Last Updated: 19 January 2019








Energy drinks & heart health

The fast-paced world we live in has made it difficult for some of us to make it through the day without topping up on energy – a cup of coffee, a tea, fizzy soda or an energy drink.

We often drink energy drinks because we believe we need to be more awake and alert, maintain high energy levels and sharper cognitive functions…and many have grown fond of these drinks!

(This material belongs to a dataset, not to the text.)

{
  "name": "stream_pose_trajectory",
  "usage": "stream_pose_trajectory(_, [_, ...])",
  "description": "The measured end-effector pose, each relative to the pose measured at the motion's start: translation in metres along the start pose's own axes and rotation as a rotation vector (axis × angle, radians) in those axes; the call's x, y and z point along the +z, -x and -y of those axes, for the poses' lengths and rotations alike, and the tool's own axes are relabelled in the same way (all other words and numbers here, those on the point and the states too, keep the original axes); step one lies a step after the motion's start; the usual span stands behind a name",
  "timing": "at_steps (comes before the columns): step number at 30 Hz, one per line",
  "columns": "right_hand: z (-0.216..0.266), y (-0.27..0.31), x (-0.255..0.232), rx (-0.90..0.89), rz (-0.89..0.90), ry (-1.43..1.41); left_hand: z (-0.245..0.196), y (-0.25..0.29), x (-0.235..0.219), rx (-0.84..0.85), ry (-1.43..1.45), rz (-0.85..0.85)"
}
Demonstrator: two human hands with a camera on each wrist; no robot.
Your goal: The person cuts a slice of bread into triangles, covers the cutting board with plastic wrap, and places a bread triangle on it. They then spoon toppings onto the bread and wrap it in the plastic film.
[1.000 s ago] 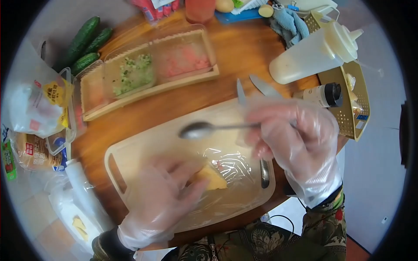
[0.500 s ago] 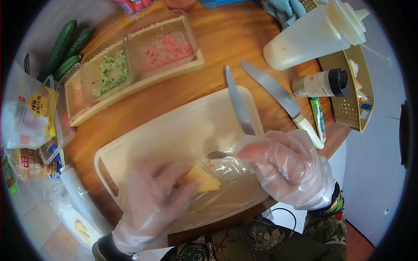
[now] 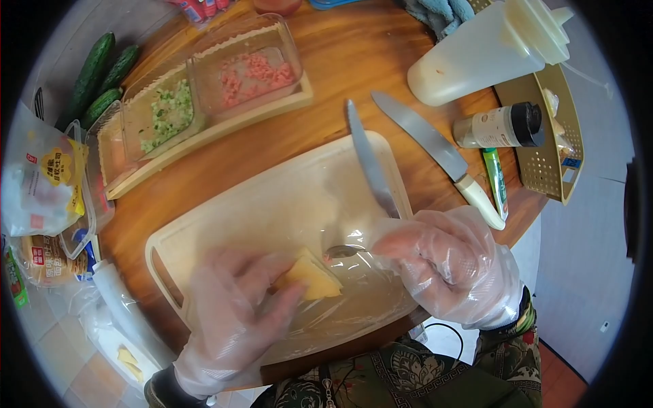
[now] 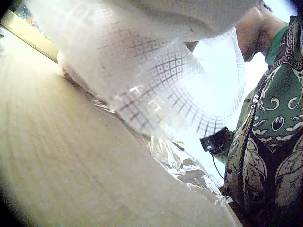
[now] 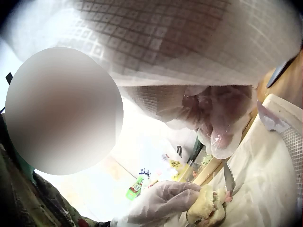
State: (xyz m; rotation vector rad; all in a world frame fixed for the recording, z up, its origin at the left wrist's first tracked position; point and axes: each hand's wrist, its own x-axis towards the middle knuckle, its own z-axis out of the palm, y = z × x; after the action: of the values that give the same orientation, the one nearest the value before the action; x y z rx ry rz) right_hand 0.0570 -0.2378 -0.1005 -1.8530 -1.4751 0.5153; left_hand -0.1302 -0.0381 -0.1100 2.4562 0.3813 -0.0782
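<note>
My gloved left hand point(image 3: 238, 313) holds a yellow folded piece of food point(image 3: 312, 277) between thumb and fingers over the cutting board point(image 3: 224, 217). In the right wrist view the food point(image 5: 203, 208) looks pale, with pink bits at its opening. My gloved right hand point(image 3: 452, 265) grips a spoon, whose bowl point(image 3: 345, 251) lies just right of the food, above clear film point(image 3: 367, 289) on the board. The spoon point(image 5: 229, 178) points at the food's open side in the right wrist view. The glove covers the spoon's handle.
A knife point(image 3: 371, 163) lies across the board's right side, and a second knife point(image 3: 425, 136) is beyond it. Farther right are a squeeze bottle point(image 3: 476, 61), a seasoning jar point(image 3: 493, 128) and a basket point(image 3: 554, 143). Trays of chopped green point(image 3: 170, 115) and pink food point(image 3: 255, 78) stand behind the board.
The spoon has come down from above the board to beside the yellow food, my right hand moving lower with it. The head view has shifted, showing both knives more fully.
</note>
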Motion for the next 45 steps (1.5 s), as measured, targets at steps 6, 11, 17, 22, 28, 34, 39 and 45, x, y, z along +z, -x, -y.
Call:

Although energy drinks can improve our mental performance to some extent, there are risks associated with their intake such as increased or irregular heart rate, increased blood pressure, sleep disturbances, anxiety, increased blood sugar, dehydration and many others. Research has shown that these side effects can lead to other complications such as Type 2 diabetes, heart attacks, strokes, cardiac abnormalities, damaged dental health, dental erosion (due to the high level of sugar), even paranoia and hallucinations! The list doesn’t end there: after a prolonged consumption of these drinks, our whole nervous system can be impaired. Some people feel dizzy and jittery leading to impaired concentration and sleep. To top it all off, our body can get used to these drinks, requiring more of them in order to function well and to deliver the desired level of performance. In general, energy drinks contain more caffeine compared to soft drinks. Some of them contain sugar, guarana and taurine which also reportedly boost energy levels.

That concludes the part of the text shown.